SUPRANUCLEAR LATERAL GAZE PALSY OF PONTINE ORIGIN - REPORT OF 2 CLINICOPATHOLOGICAL CASES WITH ELECTRO-OCULOGRAPHIC AND ELECTRO-MYOGRAPHIC DATA

  • 1 January 1979
    • journal article
    • research article
    • Vol. 135  (11) , 741-762
Abstract
Electro-oculographic, electromyographic (EMG) and pathological findings in 2 cases of supranuclear lateral gaze palsy of pontine origin determined the clinical and physiopathologic features of the pontine reticular formation (PRF) syndrome, and an hypothesis about the terminal portion of the occipito-pontine tract (OPT) involved in horizontal pursuit eye movements was formulated. The unilateral PRF syndrome is characterized by abnormal eye movements in the direction of the lesion.
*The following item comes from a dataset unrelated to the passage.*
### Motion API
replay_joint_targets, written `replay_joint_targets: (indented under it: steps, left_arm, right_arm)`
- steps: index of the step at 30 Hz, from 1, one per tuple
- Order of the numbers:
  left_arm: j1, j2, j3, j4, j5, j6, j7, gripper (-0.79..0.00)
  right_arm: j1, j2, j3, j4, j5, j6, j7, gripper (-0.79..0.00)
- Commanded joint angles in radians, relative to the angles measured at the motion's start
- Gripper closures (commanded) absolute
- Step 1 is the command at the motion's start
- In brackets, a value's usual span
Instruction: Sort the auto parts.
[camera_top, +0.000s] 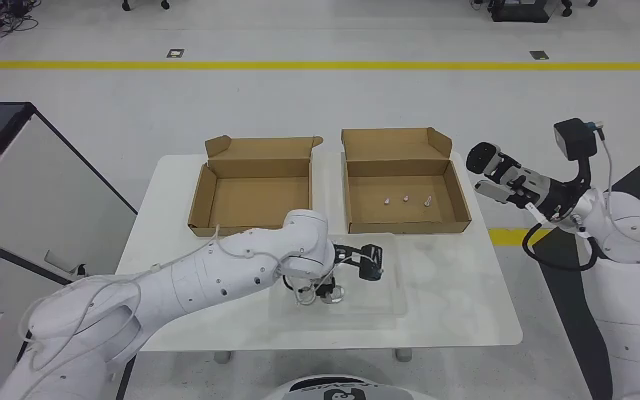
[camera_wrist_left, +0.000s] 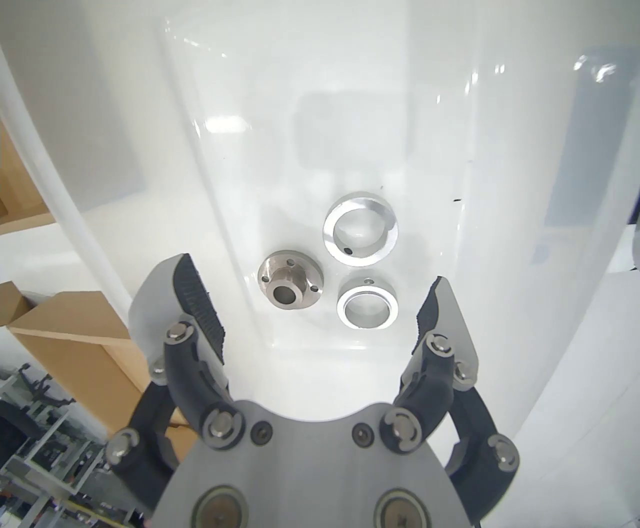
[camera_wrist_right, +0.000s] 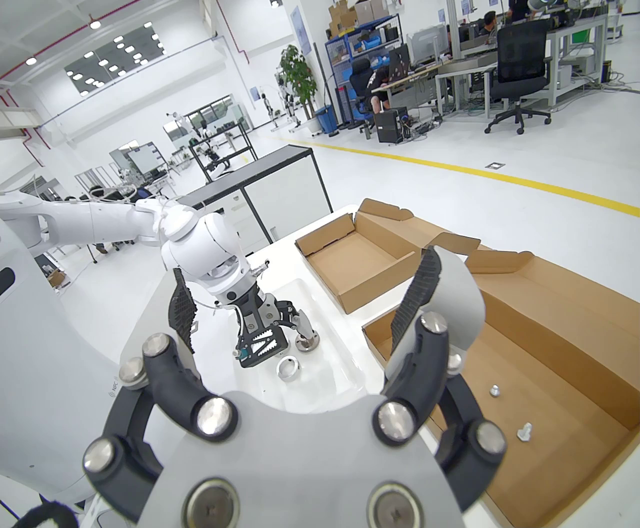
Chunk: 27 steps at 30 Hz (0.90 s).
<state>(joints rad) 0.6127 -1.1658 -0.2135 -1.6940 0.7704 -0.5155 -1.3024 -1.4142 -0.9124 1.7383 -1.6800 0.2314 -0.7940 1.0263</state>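
Parts mid-frame in tray: flanged hub, large ring, small ring. Probably rigid, slick, dense; best pinched across outer rims. Left gripper spread wide above; right gripper likewise.

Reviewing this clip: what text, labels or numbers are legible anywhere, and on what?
None legible.
Small marking on the right gripper: too small to read.
Wall posters: blurred.
Metal parts, cardboard boxes: no print visible.
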Motion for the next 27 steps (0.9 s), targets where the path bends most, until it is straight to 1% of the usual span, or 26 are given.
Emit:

In the ipsilateral hemifield of movement there is paralysis of all movements from midline to extreme ipsilateral side, except oculo-cephalic reflex which remains intact (dissociated palsy); in the contralateral hemifield all saccades from extreme contralateral side to midline are suppressed, and this constitutes a specific abnormality of the PRF syndrome: quick phase of optokinetic and vestibular nystagmus are absent, while voluntary gaze is preserved but remarkably slow. This last fact is apparently due to simple disfacilitation arising from undamaged PRF. EMG findings suggest that the division between excitatory and inhibitory fibers of descending supranuclear oculomotor tracts ending in the abducens nuclei probably occurs in the lower pons. Anatomopathologic findings in the 2 cases show that the OPT runs in front of the medial longitudinal fasciculus or in the lateral tegmentum and that it decussates, at least once, below the upper pons.